In the words of German constitutional court judge Udo Steiner, Germans have an "equality sickness" that makes them dependent on the welfare state. This describes our society's worst burden, cultivated in the 20th century under various forms of government. Germans were never able to complete a bourgeois revolution. Their democratic institutions emerged from the chaos of defeat after two world wars -- in which they had been insulted, frightened, humiliated and, after 1945, burdened with guilt, and were forced to seek a new beginning. Both times, the German democrats, who had always existed, took up the ideas of the American declaration of independence and the French revolution, but gave them a peculiar cast. The eternally conflicting principles of freedom and equality were reinterpreted and ranked in a specific, German way. Civil equality before the law became social equality, and freedom was, in case of doubt, always sacrificed to the idea of social equality.

This may explain why "freedom" isn't one of Schroeder's favorite words:

The collectivist "public good," so defined, always ranked higher in the public mind than the protection of basic civil rights and universal human rights. To this day, Germans speak of a "Father State" that will always put things right. They see it as an insurance policy against absolutely everything. The vast majority believes, to this day, that the concepts of state and society are interchangeable -- that they are synonymous.
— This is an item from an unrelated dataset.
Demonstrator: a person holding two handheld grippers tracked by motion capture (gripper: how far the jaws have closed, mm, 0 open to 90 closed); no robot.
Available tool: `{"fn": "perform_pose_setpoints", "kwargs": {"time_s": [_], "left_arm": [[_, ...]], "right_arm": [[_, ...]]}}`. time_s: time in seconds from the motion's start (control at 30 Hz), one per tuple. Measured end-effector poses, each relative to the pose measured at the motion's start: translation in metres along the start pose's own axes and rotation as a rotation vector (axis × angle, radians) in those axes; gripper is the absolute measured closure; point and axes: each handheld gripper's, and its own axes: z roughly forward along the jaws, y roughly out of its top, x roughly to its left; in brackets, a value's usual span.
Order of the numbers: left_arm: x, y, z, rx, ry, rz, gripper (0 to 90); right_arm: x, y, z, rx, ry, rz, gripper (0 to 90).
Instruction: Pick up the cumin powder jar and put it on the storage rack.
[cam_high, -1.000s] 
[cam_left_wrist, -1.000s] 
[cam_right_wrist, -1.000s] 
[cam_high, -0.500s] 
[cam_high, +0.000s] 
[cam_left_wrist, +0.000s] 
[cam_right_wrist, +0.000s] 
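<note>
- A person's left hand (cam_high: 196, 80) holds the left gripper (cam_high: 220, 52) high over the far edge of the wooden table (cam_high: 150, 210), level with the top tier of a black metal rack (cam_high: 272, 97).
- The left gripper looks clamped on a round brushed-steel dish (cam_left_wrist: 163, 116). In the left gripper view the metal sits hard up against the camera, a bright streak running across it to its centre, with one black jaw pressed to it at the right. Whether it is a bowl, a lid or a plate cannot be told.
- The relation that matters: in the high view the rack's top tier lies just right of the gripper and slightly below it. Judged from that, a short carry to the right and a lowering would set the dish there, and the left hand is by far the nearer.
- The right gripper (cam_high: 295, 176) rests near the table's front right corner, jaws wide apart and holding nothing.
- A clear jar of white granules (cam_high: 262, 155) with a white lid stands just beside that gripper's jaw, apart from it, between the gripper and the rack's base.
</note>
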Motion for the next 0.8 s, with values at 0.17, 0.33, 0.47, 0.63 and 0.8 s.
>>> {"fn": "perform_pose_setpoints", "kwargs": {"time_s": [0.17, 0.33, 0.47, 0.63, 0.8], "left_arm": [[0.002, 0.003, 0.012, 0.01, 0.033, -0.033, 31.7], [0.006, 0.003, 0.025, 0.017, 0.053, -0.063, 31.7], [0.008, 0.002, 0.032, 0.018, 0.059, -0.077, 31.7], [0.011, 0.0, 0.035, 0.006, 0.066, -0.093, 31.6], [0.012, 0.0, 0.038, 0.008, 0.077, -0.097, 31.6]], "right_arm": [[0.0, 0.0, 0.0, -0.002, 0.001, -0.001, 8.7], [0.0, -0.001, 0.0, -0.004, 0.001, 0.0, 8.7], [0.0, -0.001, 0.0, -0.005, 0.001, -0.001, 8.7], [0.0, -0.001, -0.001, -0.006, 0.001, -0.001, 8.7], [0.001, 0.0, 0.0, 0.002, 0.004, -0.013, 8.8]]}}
The policies of the "social market economy" in the early years of the Federal Republic paid tribute to this disastrous tradition. It was Konrad Adenauer who tied the level of state pension to income, and thus achieved sensational electoral victories without any concern for the future. At the same time, East German leaders declared the "unity of social and economic policy." Despite the disaster that followed, the economic consequences of which Germany will be paying off for many years, many East Germans still look back fondly on the warm hearth of socialism.

In this remarkable paragraph, the author shows that Hitler used bribery through social policy to maintain public support during the war years:

The not dissimilar welfare appeasement policies of both of the Third Reich's successor states were based on a common foundation: the ideology of the "national community" popularized by the Nazi regime. Hitler did not maintain the famously good relationship between the people and the leadership for years merely or primarily by making wildly anti-Semitic speeches. From the beginning, he used all the familiar methods of bribery through social policy. For example, in the midst of the war, he raised old-age pensions by 15% [!], and as early as 1939 he made sure that German soldiers and their families received wages and family-support payments twice as high as those of British and American soldiers and their families. In addition, entitlements for families with children rose in the first four years of the war by an incredible 400% [!]. For a long time, no one spoke of these roots of the German welfare state, and of our mentality.

Angela Merkel won't have an easy task. She will have to oversee the lean years of reform and consolidation. Germans must recognize that equality means equality before the law and finally accept freedom as a fundamental value. The coming years will be very interesting politically. Only afterwards will we know whether we are really -- as we like to claim -- a firmly established democracy.

A valuable perspective with which I wasn't previously familiar.